The alert report defines each threshold value exceeded and a percent change in energy usage for each structure defined by an address.
The maximum energy usage day and minimum energy usage day are included in the daily report.
The degree-hours are stored in the dynamic energy model.
The server resamples the interval energy data and the interval temperature data in 24 hour intervals to create the daily report.
The server gathers user information on users and physical attributes of structures defined by an address.
The server generates a dictionary for energy metrics.
The server presents conditioned harvested data by multiple individual dates in the daily report.

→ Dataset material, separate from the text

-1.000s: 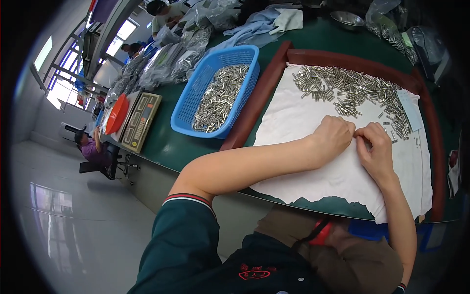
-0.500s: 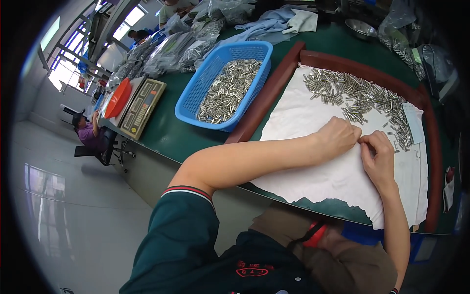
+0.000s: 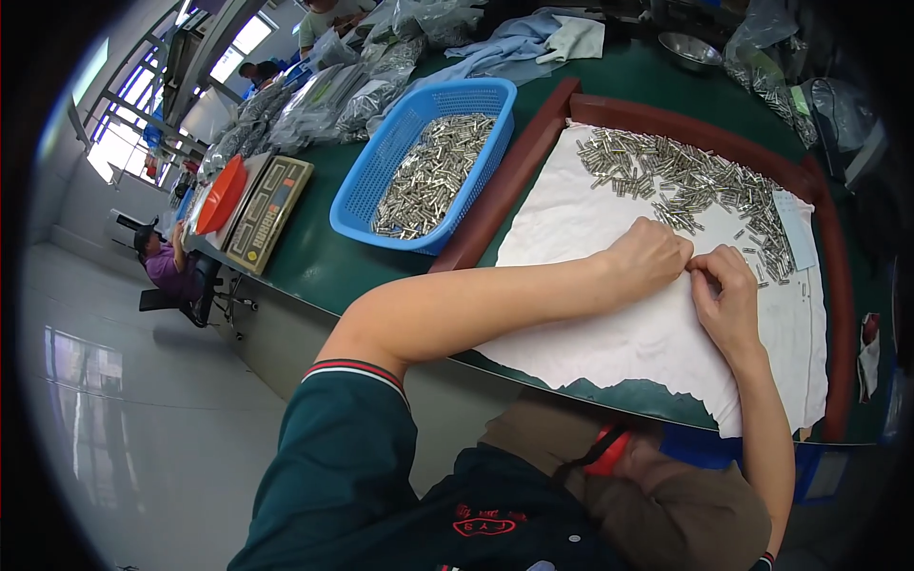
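My left hand (image 3: 652, 255) and right hand (image 3: 725, 290) met fingertip to fingertip, pinched narrow on the soft wrinkled white cloth (image 3: 609, 314), beside scattered shiny metal cylinders (image 3: 681, 181); anything held was hidden.

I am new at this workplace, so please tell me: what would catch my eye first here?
First, the two hands meeting on the white cloth: the left hand and right hand pinch something tiny together. Beyond them lies a heap of small silver metal pieces. To the left, a blue basket holds more of them.
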### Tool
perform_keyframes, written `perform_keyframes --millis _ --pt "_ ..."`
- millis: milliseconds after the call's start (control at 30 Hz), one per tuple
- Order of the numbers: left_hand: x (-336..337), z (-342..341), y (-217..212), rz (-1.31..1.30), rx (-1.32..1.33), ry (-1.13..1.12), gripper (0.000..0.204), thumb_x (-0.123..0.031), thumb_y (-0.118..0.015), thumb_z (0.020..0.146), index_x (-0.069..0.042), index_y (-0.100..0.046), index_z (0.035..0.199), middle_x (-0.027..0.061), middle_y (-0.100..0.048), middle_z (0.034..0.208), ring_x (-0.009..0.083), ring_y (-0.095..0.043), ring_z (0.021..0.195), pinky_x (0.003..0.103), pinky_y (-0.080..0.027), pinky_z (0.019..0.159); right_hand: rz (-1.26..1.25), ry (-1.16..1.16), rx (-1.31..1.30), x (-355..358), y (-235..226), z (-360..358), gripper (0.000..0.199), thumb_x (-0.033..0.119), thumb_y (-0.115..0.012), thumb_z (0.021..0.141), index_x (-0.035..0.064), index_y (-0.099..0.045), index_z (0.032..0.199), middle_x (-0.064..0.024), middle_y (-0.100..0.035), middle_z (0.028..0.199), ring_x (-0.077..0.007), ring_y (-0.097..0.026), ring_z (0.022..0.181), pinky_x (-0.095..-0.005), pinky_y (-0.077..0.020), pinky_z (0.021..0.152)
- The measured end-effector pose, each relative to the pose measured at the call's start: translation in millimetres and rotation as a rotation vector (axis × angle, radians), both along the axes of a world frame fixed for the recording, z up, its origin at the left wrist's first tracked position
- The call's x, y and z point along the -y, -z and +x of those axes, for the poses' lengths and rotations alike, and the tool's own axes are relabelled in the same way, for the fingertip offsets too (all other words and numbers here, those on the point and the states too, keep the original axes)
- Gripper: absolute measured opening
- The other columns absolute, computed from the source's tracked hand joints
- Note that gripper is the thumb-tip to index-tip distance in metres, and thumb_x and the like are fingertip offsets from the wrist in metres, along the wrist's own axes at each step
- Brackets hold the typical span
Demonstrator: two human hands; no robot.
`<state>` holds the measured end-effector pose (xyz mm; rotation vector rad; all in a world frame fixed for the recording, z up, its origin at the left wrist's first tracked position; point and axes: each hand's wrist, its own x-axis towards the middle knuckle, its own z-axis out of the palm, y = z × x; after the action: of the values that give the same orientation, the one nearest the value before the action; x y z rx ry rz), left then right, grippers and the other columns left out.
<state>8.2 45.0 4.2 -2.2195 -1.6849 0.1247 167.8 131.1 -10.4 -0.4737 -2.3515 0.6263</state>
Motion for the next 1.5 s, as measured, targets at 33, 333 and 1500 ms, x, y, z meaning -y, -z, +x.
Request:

The weather related energy information system includes harvesting the interval energy and temperature data every 15 minutes.
The weather related energy information system includes using a standard base temperature of 65 Fahrenheit degrees and temperature interval data every 15 minutes to determine degree values.
The weather related energy information system includes generating sets of historical monthly energy heat maps that enable visualization of a last 30 days for energy usage by hour per day with a color dependent value related to a color palette.
The weather related energy information system includes providing monthly historical heat maps to identify patterns anomalies and identify opportunities of energy conservation.
The weather related energy information system includes mapping resampled energy interval data to comparable days of a week and overlapping annual data sets to compare as current year versus previous years, by month, by day, and by hour.
The weather related energy information system includes calculating changes in energy metrics and mapping changes in energy metrics to startup and shutdown times of equipment using energy in a structure defined by an address.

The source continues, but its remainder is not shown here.